WORK TO COMPLETE:
Search the material for the string "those", then return every line where it is found.

DATASET EXCERPTS:
═══
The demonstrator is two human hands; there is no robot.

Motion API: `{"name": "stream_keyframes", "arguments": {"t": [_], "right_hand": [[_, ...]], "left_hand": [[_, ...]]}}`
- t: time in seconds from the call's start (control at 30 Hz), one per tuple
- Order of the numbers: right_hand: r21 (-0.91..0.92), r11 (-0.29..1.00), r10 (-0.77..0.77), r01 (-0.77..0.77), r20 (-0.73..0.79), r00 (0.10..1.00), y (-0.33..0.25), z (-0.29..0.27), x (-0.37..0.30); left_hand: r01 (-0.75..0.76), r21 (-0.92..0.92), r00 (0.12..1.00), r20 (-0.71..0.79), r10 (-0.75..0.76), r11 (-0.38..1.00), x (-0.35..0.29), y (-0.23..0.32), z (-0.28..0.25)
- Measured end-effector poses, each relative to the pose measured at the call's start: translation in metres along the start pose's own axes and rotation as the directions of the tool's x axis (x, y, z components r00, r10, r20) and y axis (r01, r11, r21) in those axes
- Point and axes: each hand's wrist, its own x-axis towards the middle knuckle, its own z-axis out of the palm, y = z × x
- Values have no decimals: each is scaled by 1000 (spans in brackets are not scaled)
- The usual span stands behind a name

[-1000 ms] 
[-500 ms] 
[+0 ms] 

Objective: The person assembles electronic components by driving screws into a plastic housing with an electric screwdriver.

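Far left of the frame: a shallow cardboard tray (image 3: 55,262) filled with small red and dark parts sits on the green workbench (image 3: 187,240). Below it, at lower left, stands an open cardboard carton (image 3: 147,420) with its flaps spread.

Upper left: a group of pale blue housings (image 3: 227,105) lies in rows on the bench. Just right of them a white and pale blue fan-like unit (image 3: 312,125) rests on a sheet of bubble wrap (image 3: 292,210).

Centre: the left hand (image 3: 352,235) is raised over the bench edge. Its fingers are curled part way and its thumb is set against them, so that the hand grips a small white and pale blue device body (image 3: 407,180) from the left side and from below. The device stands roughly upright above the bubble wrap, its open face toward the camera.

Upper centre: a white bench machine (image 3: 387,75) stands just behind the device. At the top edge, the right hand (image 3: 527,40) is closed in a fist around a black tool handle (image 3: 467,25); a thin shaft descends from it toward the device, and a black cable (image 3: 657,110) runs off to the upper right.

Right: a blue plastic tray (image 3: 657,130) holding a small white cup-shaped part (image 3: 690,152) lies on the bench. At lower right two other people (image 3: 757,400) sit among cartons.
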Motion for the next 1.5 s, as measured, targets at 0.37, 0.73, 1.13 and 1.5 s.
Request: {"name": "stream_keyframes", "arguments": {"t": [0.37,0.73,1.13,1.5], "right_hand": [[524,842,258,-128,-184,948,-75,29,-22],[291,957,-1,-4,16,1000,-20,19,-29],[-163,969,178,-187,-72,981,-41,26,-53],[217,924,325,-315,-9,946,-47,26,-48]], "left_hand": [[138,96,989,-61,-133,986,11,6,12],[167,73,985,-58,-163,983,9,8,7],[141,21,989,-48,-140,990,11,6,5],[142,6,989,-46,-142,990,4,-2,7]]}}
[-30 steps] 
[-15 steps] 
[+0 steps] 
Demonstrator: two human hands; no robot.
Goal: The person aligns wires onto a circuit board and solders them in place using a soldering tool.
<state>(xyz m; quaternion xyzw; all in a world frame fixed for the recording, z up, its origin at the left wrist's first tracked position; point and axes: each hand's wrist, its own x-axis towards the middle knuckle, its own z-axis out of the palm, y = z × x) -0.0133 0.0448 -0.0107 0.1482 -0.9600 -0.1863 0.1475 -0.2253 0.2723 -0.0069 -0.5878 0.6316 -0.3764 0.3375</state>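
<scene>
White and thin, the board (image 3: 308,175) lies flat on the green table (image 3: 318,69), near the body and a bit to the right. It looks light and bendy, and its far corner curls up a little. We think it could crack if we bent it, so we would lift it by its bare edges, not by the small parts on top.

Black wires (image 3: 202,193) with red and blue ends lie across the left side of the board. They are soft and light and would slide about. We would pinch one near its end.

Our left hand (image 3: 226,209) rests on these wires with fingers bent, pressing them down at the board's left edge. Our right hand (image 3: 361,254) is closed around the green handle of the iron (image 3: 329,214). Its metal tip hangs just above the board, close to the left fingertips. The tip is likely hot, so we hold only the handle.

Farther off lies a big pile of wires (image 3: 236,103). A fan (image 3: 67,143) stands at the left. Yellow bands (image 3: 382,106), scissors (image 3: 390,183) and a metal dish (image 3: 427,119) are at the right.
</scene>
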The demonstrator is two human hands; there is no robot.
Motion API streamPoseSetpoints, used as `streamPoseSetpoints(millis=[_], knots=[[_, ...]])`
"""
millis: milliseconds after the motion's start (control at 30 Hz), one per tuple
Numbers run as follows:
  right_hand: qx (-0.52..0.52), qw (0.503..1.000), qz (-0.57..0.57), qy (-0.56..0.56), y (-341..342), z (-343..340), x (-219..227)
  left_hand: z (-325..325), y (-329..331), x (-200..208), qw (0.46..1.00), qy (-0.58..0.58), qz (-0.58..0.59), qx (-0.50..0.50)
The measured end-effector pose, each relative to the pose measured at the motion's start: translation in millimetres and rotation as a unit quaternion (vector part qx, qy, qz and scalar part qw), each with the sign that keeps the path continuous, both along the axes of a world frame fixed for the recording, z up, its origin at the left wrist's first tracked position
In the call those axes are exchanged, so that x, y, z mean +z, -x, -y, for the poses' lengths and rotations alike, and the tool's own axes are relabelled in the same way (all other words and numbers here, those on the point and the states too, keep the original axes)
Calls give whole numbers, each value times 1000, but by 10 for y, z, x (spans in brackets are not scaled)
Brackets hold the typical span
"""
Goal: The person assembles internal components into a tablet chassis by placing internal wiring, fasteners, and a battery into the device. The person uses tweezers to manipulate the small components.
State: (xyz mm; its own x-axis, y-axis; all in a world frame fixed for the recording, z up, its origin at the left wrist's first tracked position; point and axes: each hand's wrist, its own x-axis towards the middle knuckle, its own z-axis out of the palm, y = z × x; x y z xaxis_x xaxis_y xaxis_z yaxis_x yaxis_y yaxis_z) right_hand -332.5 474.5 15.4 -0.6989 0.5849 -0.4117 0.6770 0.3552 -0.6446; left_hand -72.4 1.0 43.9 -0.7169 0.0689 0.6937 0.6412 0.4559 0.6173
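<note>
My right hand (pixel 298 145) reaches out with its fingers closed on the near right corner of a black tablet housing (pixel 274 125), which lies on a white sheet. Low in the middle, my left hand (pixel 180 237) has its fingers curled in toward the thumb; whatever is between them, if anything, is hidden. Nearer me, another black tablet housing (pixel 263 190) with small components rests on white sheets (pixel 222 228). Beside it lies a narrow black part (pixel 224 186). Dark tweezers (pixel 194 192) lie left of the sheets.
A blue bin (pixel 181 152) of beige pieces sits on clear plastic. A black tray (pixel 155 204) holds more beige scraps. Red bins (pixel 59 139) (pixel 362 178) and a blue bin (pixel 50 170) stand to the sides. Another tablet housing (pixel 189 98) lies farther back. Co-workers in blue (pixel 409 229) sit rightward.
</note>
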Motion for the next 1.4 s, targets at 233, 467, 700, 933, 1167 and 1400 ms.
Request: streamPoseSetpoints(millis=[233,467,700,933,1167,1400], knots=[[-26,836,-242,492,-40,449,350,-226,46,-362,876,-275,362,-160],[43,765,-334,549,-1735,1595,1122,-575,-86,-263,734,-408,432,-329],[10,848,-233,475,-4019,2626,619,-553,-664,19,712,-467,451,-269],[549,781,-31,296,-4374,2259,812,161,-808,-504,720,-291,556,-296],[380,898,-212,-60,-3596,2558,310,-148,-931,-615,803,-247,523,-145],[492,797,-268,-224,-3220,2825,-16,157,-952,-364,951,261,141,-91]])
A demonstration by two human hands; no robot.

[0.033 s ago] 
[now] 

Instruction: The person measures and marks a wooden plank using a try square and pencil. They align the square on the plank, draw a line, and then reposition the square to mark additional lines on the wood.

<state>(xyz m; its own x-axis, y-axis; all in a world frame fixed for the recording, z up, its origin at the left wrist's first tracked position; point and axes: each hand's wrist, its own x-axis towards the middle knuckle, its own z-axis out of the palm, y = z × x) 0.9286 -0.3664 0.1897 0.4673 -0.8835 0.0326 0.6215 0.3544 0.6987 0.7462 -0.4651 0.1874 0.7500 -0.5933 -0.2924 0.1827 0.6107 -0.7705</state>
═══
EXERCISE SOLUTION:
- Measured end-effector poses, each relative to the pose measured at the call's start: translation in metres along the start pose's own axes and rotation as the directions of the tool's x axis (x, y, z components r00, r10, r20) and y axis (r01, r11, r21) in those axes
In the call those axes are exchanged, so that x, y, z mean +z, -x, -y, for the poses' lengths and rotations alike, and the tool's own axes are relabelled in the same way (all other words and numbers here, those on the point and the states too, keep the original axes)

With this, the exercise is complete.